AIM OF THE EXERCISE
With the pictures left aside, write out exactly the lines of the listing below from the line with "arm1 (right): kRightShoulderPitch" to the line with "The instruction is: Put", both included, and only those.

DATA BLOCK
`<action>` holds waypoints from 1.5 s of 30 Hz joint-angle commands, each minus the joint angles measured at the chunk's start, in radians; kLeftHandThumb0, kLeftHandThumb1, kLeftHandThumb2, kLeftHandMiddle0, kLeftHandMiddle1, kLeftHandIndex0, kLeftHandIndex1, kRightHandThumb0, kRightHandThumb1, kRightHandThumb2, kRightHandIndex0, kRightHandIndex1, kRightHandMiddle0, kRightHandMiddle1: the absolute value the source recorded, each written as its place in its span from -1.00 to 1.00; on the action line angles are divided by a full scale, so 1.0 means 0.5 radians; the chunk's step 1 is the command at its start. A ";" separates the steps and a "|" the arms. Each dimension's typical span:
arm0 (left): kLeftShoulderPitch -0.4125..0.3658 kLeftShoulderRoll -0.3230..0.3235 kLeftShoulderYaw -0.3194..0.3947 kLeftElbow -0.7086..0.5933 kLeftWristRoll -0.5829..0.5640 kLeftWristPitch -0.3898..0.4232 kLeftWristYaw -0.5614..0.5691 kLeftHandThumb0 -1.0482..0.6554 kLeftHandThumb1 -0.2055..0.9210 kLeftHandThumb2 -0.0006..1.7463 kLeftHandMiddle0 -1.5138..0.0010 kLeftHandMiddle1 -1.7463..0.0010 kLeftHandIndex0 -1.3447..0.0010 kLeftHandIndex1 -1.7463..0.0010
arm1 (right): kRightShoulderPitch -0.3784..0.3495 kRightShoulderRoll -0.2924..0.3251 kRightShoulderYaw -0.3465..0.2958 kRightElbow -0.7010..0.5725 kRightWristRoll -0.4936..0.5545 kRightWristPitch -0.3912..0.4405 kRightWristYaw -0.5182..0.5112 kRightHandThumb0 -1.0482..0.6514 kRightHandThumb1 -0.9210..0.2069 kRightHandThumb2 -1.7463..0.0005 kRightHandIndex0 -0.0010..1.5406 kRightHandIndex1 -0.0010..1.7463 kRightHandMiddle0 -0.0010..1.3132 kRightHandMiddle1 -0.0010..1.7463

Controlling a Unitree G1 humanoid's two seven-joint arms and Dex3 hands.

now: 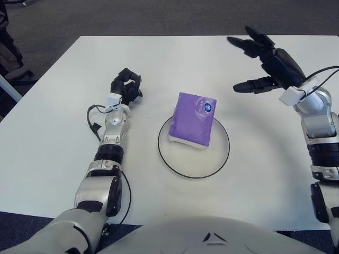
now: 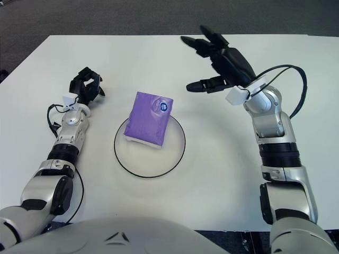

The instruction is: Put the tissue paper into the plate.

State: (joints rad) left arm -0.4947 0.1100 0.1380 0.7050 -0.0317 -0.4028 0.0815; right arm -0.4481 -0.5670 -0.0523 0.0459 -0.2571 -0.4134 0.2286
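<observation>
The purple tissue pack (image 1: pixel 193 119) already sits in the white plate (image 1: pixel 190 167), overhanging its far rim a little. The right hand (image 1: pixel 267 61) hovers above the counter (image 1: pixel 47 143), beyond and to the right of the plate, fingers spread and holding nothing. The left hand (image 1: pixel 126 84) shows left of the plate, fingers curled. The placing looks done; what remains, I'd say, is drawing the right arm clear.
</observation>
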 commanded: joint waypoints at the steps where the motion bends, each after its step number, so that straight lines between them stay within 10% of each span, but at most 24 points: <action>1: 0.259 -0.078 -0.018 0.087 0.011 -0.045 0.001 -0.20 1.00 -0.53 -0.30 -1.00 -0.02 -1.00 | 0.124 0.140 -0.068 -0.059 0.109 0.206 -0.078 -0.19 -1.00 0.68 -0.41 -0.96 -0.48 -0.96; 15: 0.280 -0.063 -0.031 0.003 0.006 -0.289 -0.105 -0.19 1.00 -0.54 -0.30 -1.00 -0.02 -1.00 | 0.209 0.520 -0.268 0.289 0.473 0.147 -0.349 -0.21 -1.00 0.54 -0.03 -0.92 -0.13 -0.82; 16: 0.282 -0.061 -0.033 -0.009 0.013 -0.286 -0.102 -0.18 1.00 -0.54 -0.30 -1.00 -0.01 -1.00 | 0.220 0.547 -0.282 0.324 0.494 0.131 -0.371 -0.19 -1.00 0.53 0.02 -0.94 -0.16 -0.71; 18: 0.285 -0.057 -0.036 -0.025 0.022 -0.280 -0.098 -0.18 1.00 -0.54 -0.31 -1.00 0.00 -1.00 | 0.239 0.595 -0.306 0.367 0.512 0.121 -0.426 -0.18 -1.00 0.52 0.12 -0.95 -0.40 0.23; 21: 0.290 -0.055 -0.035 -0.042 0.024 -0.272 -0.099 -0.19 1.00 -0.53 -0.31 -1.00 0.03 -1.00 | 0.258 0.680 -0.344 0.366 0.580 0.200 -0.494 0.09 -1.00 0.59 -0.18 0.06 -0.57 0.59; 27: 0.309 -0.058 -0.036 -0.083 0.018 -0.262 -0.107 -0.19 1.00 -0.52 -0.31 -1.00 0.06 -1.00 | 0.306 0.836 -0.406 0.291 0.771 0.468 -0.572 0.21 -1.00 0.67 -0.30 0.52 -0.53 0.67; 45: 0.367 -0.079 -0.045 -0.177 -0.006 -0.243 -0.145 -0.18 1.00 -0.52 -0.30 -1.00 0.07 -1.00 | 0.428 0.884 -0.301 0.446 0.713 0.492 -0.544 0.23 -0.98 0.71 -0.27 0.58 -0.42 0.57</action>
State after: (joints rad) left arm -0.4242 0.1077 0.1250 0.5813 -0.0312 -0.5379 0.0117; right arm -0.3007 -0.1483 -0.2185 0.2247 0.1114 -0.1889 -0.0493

EXERCISE ANSWER
arm1 (right): kRightShoulderPitch -0.3784..0.3495 kRightShoulderRoll -0.2924..0.3251 kRightShoulderYaw -0.3465..0.2958 kRightElbow -0.7010..0.5725 kRightWristRoll -0.4936..0.5545 kRightWristPitch -0.3912..0.4405 kRightWristYaw -0.5182..0.5112 kRightHandThumb0 -1.0482..0.6514 kRightHandThumb1 -0.9210..0.2069 kRightHandThumb2 -1.7463..0.0005 kRightHandIndex0 -0.0010..1.5406 kRightHandIndex1 -0.0010..1.7463 kRightHandMiddle0 -0.0010..1.3132 kRightHandMiddle1 -0.0010..1.7463

Controlling a Unitree G1 humanoid's two seven-joint arms and Dex3 hands.

now: 
now: 

The instruction is: Put the tissue paper into the plate.

There's nothing else to the answer.